Ни баллы, ни наказания не производили на меня ни малейшего впечатления: я так же мало обращала на них внимания, как на слова, и продолжала жить по-своему. Предосудительным я считала говорить по-французски и по-немецки (я недурно уже говорила дома), а, напротив, стремилась обучить лучшему выговору своих товарок-немок, которые немилосердно коверкали русский язык. И совершалось то великое чудо, что немочки, не боясь даже замечаний, отвечали мне по-русски, и я от души могла радоваться их успехам, за которые мне столько доставалось. У немочек же я ничему не научилась.
В классе я или читала русскую книгу, или писала сочинение; слушать, как по 10-ти раз отвечают то же самое, казалось мне нестерпимо скучным. И все это делалось на глазах учителей, так как я никогда не скрывала того, чем занималась. Меня оставляли в покое, потому что сделать со мной все равно ничего не могли.
Учителю французского языка, возле которого я имела удовольствие сидеть (я была у него второй ученицей, а мы помещались за длинным столом по рангам и сидели на стульях), я даже сама читала наставления, когда мне казалось, что он недостаточно внимательно слушает то, что ему отвечают. Он мне надоедал тем, что на меня смотрел, — и на мой вопрос: «Que me regardez-vous?»[184] всегда уверял: «J’étudie votre caractère»[185].
Уроков дома я никогда не учила, а только в классе. Дома я читала и со страстью играла на рояле, потому что мне нравилась моя учительница музыки (ученица Антона Рубинштейна) и хотелось доставить ей удовольствие. Таланта же к музыке у меня не было, как вообще не было никаких талантов.
Моя жизнь в пансионе протекала довольно спокойно — я умела избавить себя от всех скучных обязанностей, которые на мне лежали, и училась исподволь. Я не знала, что такое переутомление, и не понимала самолюбия хотеть быть первой ученицей. С удивлением пожимала я плечами, когда меня бранили за то, что я недостаточно хорошо учусь. «Ведь в числе же лучших я», — думалось мне, когда я постигала наконец, за что мне досталось на этот раз. «А баллы, какое мне дело до их баллов», — недоумевала я, сидя за Гоголем или Тургеневым и уносясь в иной мир. Все равно умрем, все суета сует и, когда человек живет на земле так недолго, стоит ли заботиться о баллах! В моих глазах это было верхом суеты, и от этой суеты я была избавлена или избавила себя сама[186].

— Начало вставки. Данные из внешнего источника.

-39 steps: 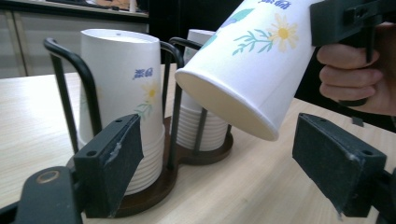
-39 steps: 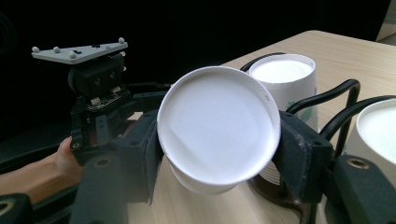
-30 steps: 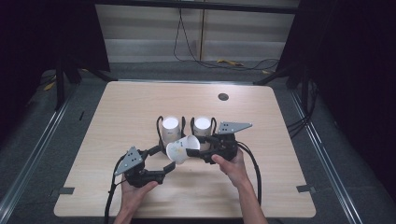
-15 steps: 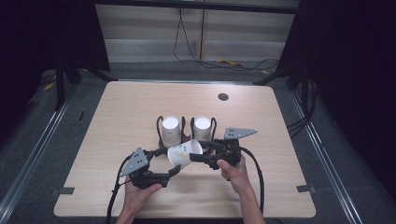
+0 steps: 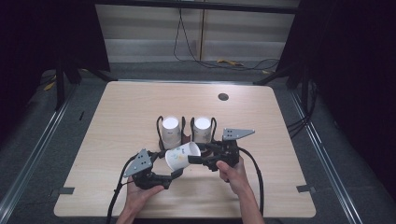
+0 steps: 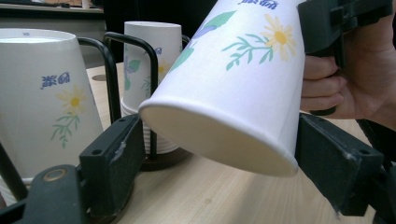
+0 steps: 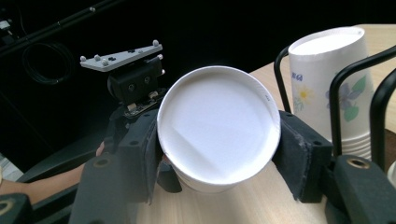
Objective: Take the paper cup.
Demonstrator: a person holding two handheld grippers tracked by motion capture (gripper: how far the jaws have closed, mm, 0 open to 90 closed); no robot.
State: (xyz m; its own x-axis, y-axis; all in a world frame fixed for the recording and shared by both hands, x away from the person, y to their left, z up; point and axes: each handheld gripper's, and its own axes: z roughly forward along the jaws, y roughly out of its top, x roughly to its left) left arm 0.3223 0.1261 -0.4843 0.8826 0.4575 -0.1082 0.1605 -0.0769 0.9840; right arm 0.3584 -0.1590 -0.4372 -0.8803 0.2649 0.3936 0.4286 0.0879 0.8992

Мысль о смерти не давала мне покоя[187]. Совсем еще маленькой девочкой я видела страшные сны: себя в гробу и пробуждение потом. Это был один из самых обыкновенных моих снов, который развивался во всех подробностях и, как это бывает со снами, часто повторяющимися, у него была своя обстановка, и я относилась к этому сну, как к чему-то своему и родному[188].
Когда я стала старше, мысль о смерти являлась мне и наяву и принимала образ нирваны. В любое время дня или ночи я могла представить себе, что более не существую, и уничтожались для меня время и пространство. Ничего более ужасного не могу вообразить до сих пор. Когда нет времени и пространства, то нет ничего, и состояние беспредельной пустоты, чего-то худшего, чем пустота, потому что пустота все еще наше человеческое понятие, внезапно меня охватывало. Я выходила из этого сомнения, произнося обыкновенно одно слово «мама», и направлялась к матери ближайшим путем.
Раз я перелезла через комод, потому что путь по полу показался мне длинным. Только когда я видела близкого человека, состояние это проходило[189]. В нем я изучила понятия пространства и времени и убедилась, что без них человек не может жить. Все обращается в ничто, когда нет времени и пространства, — было мне ясно задолго до того, как я читала Канта[190].